● Goal of the exercise:
Apart from the pictures, print the data below exactly as given.

---------- Dataset excerpt ----------

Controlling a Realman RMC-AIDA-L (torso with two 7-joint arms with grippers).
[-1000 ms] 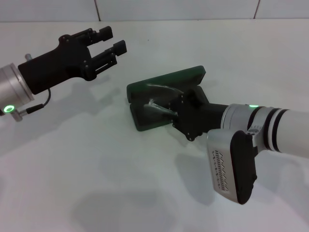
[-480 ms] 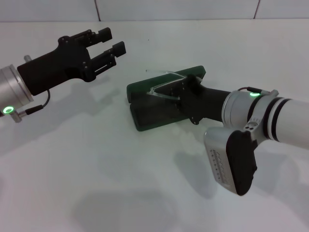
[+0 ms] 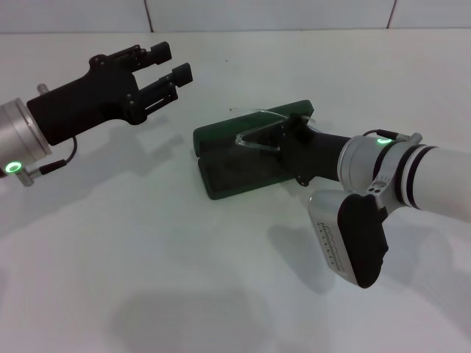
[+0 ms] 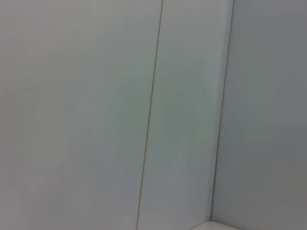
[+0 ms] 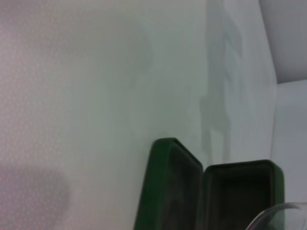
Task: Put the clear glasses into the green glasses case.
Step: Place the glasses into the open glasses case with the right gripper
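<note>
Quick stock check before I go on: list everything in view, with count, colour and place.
green glasses case: one, dark green, open on the table's middle, lid raised at the far side.
clear glasses: one, colourless, held above the case's open tray.
table: one, white, under everything.
wall: pale panels with thin seams.
left hand: one, black, open, hanging above the table left of the case.
right hand: one, black, over the case, gripping the glasses.

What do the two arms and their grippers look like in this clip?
The left gripper is matte black with blocky fingers, on a silver wrist ring with a green light and a thin black cable. The right gripper is black too, behind a white arm with black bands, a green light and a grey-and-black camera housing.
</note>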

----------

● Output below:
Controlling a Realman RMC-AIDA-L (torso with two 7-joint arms with grippers).
[-1000 ms] 
[-480 ms] 
[+0 ms] 
[+0 ms] 
[+0 ms] 
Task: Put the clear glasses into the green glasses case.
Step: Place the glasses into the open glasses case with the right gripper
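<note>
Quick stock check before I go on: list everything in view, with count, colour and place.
green glasses case: one, dark green, open on the table's middle, lid raised at the far side.
clear glasses: one, colourless, held above the case's open tray.
table: one, white, under everything.
wall: pale panels with thin seams.
left hand: one, black, open, hanging above the table left of the case.
right hand: one, black, over the case, gripping the glasses.

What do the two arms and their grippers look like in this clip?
The left gripper is matte black with blocky fingers, on a silver wrist ring with a green light and a thin black cable. The right gripper is black too, behind a white arm with black bands, a green light and a grey-and-black camera housing.
</note>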

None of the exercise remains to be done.